Output only the stretch of the listing that starts at the line containing "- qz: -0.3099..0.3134" and ends at the line containing "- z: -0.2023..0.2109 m", reproduced exactly with both ends.

+++

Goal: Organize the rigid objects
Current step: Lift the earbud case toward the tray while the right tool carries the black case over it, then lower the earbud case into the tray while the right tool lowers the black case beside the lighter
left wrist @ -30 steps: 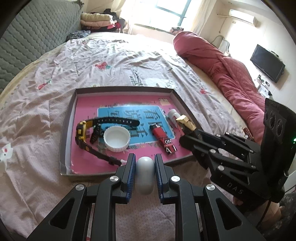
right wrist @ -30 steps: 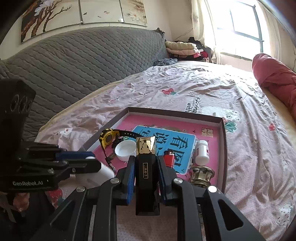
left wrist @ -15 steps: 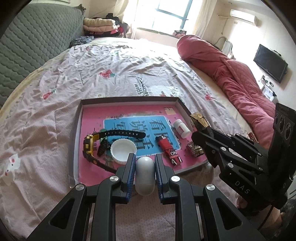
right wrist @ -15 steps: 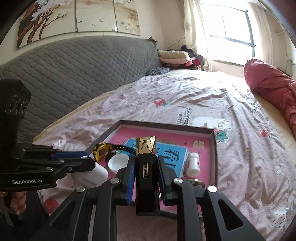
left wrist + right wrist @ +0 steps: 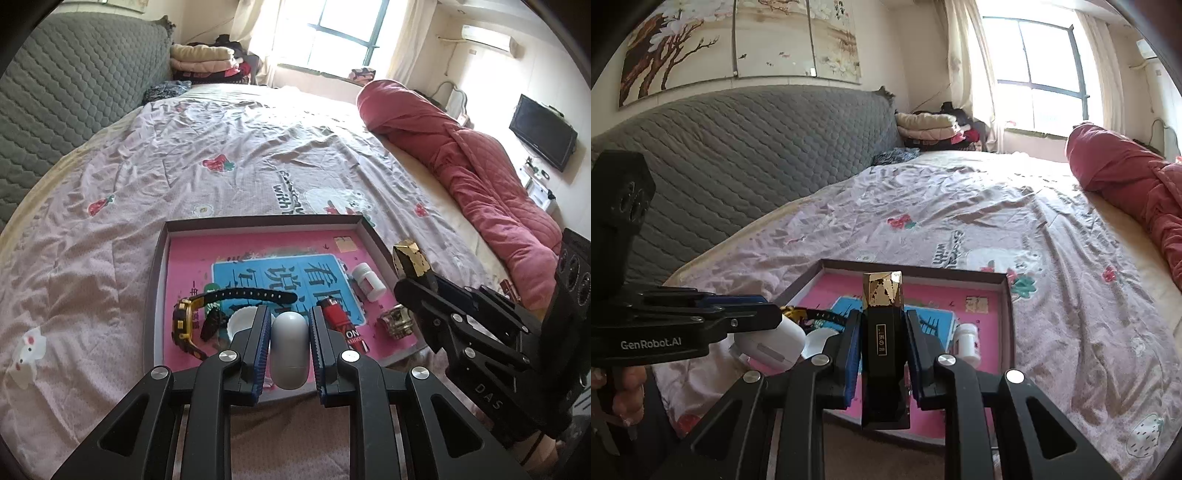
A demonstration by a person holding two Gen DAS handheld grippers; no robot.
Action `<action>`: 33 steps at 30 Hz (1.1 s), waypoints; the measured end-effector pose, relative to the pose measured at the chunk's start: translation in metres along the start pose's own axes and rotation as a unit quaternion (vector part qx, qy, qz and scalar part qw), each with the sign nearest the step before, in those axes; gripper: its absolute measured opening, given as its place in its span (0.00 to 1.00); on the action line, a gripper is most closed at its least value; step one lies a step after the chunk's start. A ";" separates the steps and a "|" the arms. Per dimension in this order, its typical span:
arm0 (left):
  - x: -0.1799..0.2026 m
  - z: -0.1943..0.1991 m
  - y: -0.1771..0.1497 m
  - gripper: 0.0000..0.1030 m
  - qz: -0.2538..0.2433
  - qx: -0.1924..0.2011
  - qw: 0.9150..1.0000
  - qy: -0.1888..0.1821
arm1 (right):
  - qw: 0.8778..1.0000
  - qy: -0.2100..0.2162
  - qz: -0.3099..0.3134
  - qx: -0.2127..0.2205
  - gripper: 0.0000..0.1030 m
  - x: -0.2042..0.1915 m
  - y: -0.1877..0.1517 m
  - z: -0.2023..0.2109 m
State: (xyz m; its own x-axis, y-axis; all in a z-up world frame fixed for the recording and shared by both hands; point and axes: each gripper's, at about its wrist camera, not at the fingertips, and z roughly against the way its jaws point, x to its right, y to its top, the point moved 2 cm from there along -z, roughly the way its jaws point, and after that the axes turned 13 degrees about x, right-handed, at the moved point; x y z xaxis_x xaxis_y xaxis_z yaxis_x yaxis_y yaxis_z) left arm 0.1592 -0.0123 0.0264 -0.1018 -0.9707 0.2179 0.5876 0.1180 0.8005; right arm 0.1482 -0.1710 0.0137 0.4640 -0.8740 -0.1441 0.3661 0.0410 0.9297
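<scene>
My left gripper is shut on a white earbud case, held above the near edge of a brown tray with a pink floor. The case also shows in the right wrist view. My right gripper is shut on a black box with a gold top, upright above the tray's near right corner; it also shows in the left wrist view. In the tray lie a yellow-black watch, a white lid, a red lighter, a white bottle and a metal cap.
The tray sits on a bed with a pink patterned sheet. A rolled red quilt lies along the right side. A grey quilted headboard stands at the left. Folded clothes are stacked at the far end.
Both grippers have lifted and pulled back from the tray with their objects still held. The tray now looks smaller and farther away in both views.
</scene>
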 end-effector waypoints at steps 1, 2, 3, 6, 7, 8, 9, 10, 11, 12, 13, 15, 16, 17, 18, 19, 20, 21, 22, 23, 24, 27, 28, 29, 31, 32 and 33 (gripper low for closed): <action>0.000 -0.001 0.000 0.21 -0.001 0.000 1.000 0.001 | 1.000 -0.003 -0.001 0.001 0.22 0.000 0.000 0.000; -0.001 -0.004 0.000 0.21 -0.001 -0.001 1.000 0.004 | 1.000 -0.005 -0.004 0.001 0.22 0.001 0.000 -0.001; -0.001 -0.006 0.000 0.21 0.000 -0.002 1.000 0.004 | 1.000 -0.007 -0.007 -0.002 0.22 0.002 0.000 -0.003; -0.007 -0.017 -0.005 0.21 0.004 -0.013 1.000 0.009 | 1.000 -0.023 -0.011 -0.007 0.22 0.007 -0.002 -0.006; -0.009 -0.020 -0.007 0.21 0.007 -0.017 1.000 0.011 | 0.999 -0.027 -0.013 -0.010 0.22 0.008 -0.003 -0.007; -0.011 -0.023 -0.008 0.21 0.010 -0.020 1.000 0.012 | 0.999 -0.030 -0.015 -0.016 0.22 0.011 -0.005 -0.009; -0.014 -0.027 -0.010 0.21 0.014 -0.024 1.000 0.013 | 0.999 -0.032 -0.017 -0.022 0.22 0.012 -0.007 -0.011; -0.016 -0.029 -0.012 0.21 0.016 -0.026 0.999 0.014 | 0.999 -0.035 -0.019 -0.030 0.22 0.014 -0.010 -0.013; -0.018 -0.033 -0.014 0.21 0.017 -0.029 0.999 0.015 | 0.998 -0.035 -0.021 -0.042 0.22 0.015 -0.013 -0.016; -0.021 -0.037 -0.016 0.21 0.018 -0.032 0.999 0.017 | 0.998 -0.037 -0.021 -0.051 0.22 0.015 -0.016 -0.020; -0.022 -0.039 -0.017 0.21 0.018 -0.032 0.999 0.017 | 0.997 -0.041 -0.020 -0.059 0.22 0.016 -0.020 -0.022; -0.025 -0.042 -0.016 0.21 0.019 -0.024 0.999 0.018 | 0.996 -0.046 -0.016 -0.075 0.22 0.016 -0.026 -0.027; -0.026 -0.043 -0.015 0.21 0.016 -0.022 0.999 0.023 | 0.996 -0.047 -0.015 -0.080 0.22 0.015 -0.028 -0.029; -0.027 -0.044 -0.014 0.21 0.017 -0.021 0.999 0.025 | 0.995 -0.048 -0.012 -0.081 0.22 0.014 -0.029 -0.031; -0.028 -0.045 -0.014 0.21 0.019 -0.020 0.999 0.025 | 0.995 -0.049 -0.009 -0.083 0.22 0.013 -0.030 -0.032; -0.030 -0.045 -0.013 0.21 0.021 -0.019 0.999 0.026 | 0.995 -0.052 -0.005 -0.083 0.22 0.012 -0.030 -0.033; -0.032 -0.046 -0.013 0.21 0.022 -0.018 0.999 0.029 | 0.995 -0.053 -0.002 -0.085 0.22 0.011 -0.031 -0.035; -0.034 -0.046 -0.012 0.21 0.022 -0.018 0.999 0.031 | 0.995 -0.052 -0.001 -0.087 0.22 0.010 -0.031 -0.036; -0.037 -0.045 -0.012 0.21 0.023 -0.017 0.999 0.034 | 0.995 -0.052 -0.001 -0.088 0.22 0.009 -0.031 -0.037; -0.040 -0.046 -0.011 0.21 0.024 -0.017 0.999 0.037 | 0.995 -0.052 0.001 -0.089 0.22 0.009 -0.032 -0.038; -0.044 -0.047 -0.011 0.21 0.027 -0.017 0.999 0.040 | 0.994 -0.052 0.002 -0.092 0.22 0.008 -0.033 -0.040; -0.053 -0.052 -0.012 0.21 0.035 -0.025 0.998 0.050 | 0.994 -0.053 0.001 -0.100 0.22 0.007 -0.036 -0.045; -0.058 -0.055 -0.013 0.21 0.038 -0.028 0.997 0.057 | 0.993 -0.055 0.002 -0.103 0.22 0.007 -0.037 -0.046; -0.061 -0.054 -0.014 0.21 0.041 -0.027 0.997 0.057 | 0.993 -0.057 0.003 -0.106 0.22 0.007 -0.038 -0.047; -0.066 -0.056 -0.015 0.21 0.045 -0.029 0.997 0.061 | 0.993 -0.057 0.004 -0.107 0.22 0.007 -0.039 -0.049; -0.068 -0.057 -0.016 0.21 0.049 -0.031 0.996 0.061 | 0.992 -0.059 0.006 -0.108 0.22 0.007 -0.039 -0.050; -0.069 -0.057 -0.016 0.21 0.050 -0.029 0.996 0.063 | 0.992 -0.058 0.009 -0.109 0.22 0.006 -0.040 -0.051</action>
State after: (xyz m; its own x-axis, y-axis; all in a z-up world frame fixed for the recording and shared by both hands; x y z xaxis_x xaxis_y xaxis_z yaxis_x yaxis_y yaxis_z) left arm 0.2024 0.0413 -0.0332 0.0584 -0.9737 0.2202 0.6357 0.2063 0.7438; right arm 0.1775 -0.1536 -0.0412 0.3802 -0.9217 -0.0765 0.5297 0.1493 0.8349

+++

**Solution to the problem**
  - qz: -0.3099..0.3134
  - qx: -0.2127..0.2205
  - gripper: 0.0000..0.1030 m
  - x: -0.2042..0.1915 m
  - y: -0.1877..0.1517 m
  - z: -0.2023..0.2109 m

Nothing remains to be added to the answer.